[ASSIGNMENT]: The full listing below must be printed exactly, word for word.

=== Begin Enclosure ===

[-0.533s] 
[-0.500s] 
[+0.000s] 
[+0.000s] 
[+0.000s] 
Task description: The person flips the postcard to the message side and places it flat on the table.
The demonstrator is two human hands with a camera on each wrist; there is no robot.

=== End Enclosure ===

[REPLY]:
[-0.533s] 
[-0.500s] 
[+0.000s] 
[+0.000s] 
[+0.000s] 
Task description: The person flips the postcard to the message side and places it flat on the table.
The demonstrator is two human hands with a camera on each wrist; there is no robot.

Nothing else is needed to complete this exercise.